私たち人間をはじめ、動物たちの「寿命」はどのように決まっているのでしょうか。
体の大きさや生活環境、遺伝など、さまざまな要因が複雑に絡んでいるように思えますが、実は一つの興味深い仮説があります。
それが「動物の寿命は脈を打つ回数によって決まっている」というものです。
これは単なる迷信や都市伝説ではなく、科学的な観察や統計から導き出された一つの考え方です。
ここでは、脈拍と寿命の関係に着目しながら、哺乳類を中心とした動物たちの生命活動のリズムについて、具体的なデータや事例を交えながらわかりやすくご紹介していきます。
1. 動物は「脈の数」で寿命が決まるという仮説
「動物の一生で打つ脈の数は、ほぼ一定である」という説があります。
これは、哺乳類に関しての数多くの研究結果が示しており、たとえばゾウやクジラのように心拍がゆっくりな動物は寿命が長く、逆にネズミのように心拍が速い動物は短命であるという統計的な傾向があるのです。
おおよそですが、哺乳類の一生で心臓が打つ回数は 約15億回前後 というのが通説です。
この法則に従えば、たとえば毎分500回も心臓を打つハツカネズミの寿命が2〜3年程度である一方で、ゾウのように毎分30回程度しか鼓動を打たない動物は60〜70年もの寿命を持つという現象が説明できます。
2. 実際の動物による比較
以下に、動物の平均寿命と平均心拍数を比較した簡単な表を示します。
動物 | 平均寿命 | 平均心拍数(bpm) | 一生の脈拍数(概算) |
---|---|---|---|
ハツカネズミ | 約2年 | 約500回 | 約5.3億回 |
ウサギ | 約9年 | 約205回 | 約9.7億回 |
犬 | 約13年 | 約100回 | 約6.8億回 |
人間 | 約80年 | 約70回 | 約29億回 |
ゾウ | 約70年 | 約30回 | 約11億回 |
クジラ | 約90年 | 約20回 | 約9.5億回 |
この表を見ると、厳密に15億回に統一されているわけではありませんが、おおよそ10億前後に収まっていることがわかります。
つまり「生き物の寿命は心臓が動ける回数に制限されているのでは?」という仮説に信憑性があると考えられているのです。
3. なぜ心拍が寿命に関係するのか?
心拍数が高いということは、心臓がそれだけ頻繁に働いていることを意味します。
これは代謝が活発であることとほぼ同義で、体の細胞が酸素を多く消費し、老化も早く進みやすい傾向にあります。

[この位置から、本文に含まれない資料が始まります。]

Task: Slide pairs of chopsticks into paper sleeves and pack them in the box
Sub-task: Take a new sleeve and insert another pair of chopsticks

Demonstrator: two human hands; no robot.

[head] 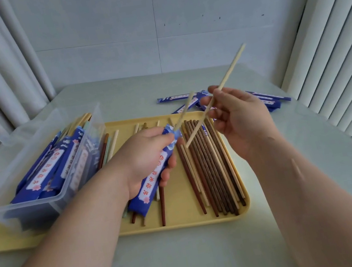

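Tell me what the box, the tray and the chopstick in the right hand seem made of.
Box: clear, faintly frosted plastic; the sleeves inside show through its wall. Tray: probably plastic, matte yellow, with a rounded moulded rim. Chopstick: pale bare wood or bamboo, dull and unlacquered by its look.

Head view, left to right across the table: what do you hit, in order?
Clear box of sleeved pairs → left hand gripping a blue sleeve → loose chopsticks on the yellow tray → right hand pinching a pale chopstick. Spare sleeves behind overlap, so omitted.
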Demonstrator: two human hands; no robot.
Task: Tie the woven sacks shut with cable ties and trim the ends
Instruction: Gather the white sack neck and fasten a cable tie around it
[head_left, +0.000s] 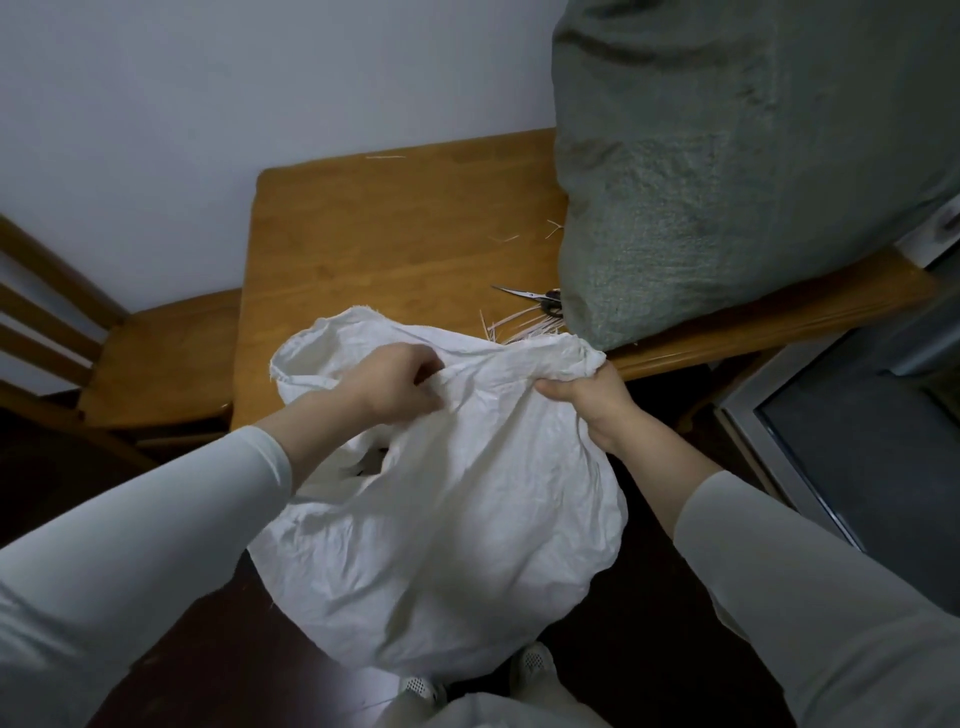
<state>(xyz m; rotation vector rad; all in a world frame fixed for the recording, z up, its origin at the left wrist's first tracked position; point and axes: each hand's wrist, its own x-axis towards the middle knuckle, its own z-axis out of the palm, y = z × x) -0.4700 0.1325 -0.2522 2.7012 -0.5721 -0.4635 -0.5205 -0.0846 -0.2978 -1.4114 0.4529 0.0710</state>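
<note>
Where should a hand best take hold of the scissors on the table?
Probably at the black handles, reaching in from the near left. The scissors lie flat on the table, blades pointing left, and the grey-green sack blocks the right side.

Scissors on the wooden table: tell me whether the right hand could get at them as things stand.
Probably not yet: the right hand grips the rim of the white woven sack. The metal scissors lie close beyond it, handles tucked against the grey-green sack.
</note>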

代謝が活発なほど体の酸化や損傷の速度も上がり、結果として寿命が短くなる、という因果関係があるのです。
このメカニズムは、人間の生活習慣病や加齢現象ともつながってきます。
たとえば高血圧やストレスは心拍数を上昇させ、結果的に心臓への負担が増すとされています。
4. 呼吸回数との関連
脈拍とともに、動物の呼吸回数も寿命に関係しているという説もあります。
呼吸をするときには酸素を体内に取り込みますが、同時に「活性酸素」も発生します。
活性酸素は老化の原因になるとされており、これを多く取り込むほど細胞の劣化が進むとも考えられているのです。
この点からも、呼吸回数が少なく代謝がゆっくりな動物の方が、長く生きる傾向があるのは理にかなっているといえます。
5. 人間の場合は例外なのか?
興味深いのは人間の存在です。
人間は寿命が80〜90年と比較的長い一方で、心拍数は70前後で安定しており、トータルの心拍数ではおおよそ29億回と、15億回の倍近くに達します。
なぜ人間はこの法則から外れているのでしょうか?
その答えのひとつが、「医学・衛生・栄養・社会環境の進化」です。
人間は他の動物と違って自分の生活環境をコントロールする術を手に入れ、寿命を人為的に延ばすことに成功した種なのです。
さらに運動や瞑想、深い呼吸などを取り入れることで、意識的に心拍数を調整することも可能になっています。
6. 「【衝撃】動物の脈と寿命に法則あり?科学が明かす鼓動の秘密」のまとめ
動物たちの寿命が「脈を打つ回数」で決まっているという説は、単なる思いつきではなく、数々の観察結果や統計データに裏打ちされた科学的仮説です。
哺乳類の多くが「およそ15億回の心拍数」でその生涯を終えるという事実は、生命の神秘を感じさせてくれます。
人間だけはその枠を超える存在となりましたが、それでも「心拍数と寿命」の関係は無視できません。
心を穏やかに保ち、身体に負荷をかけすぎず生きることこそ、長く健康的に生きる秘訣と言えるのではないでしょうか。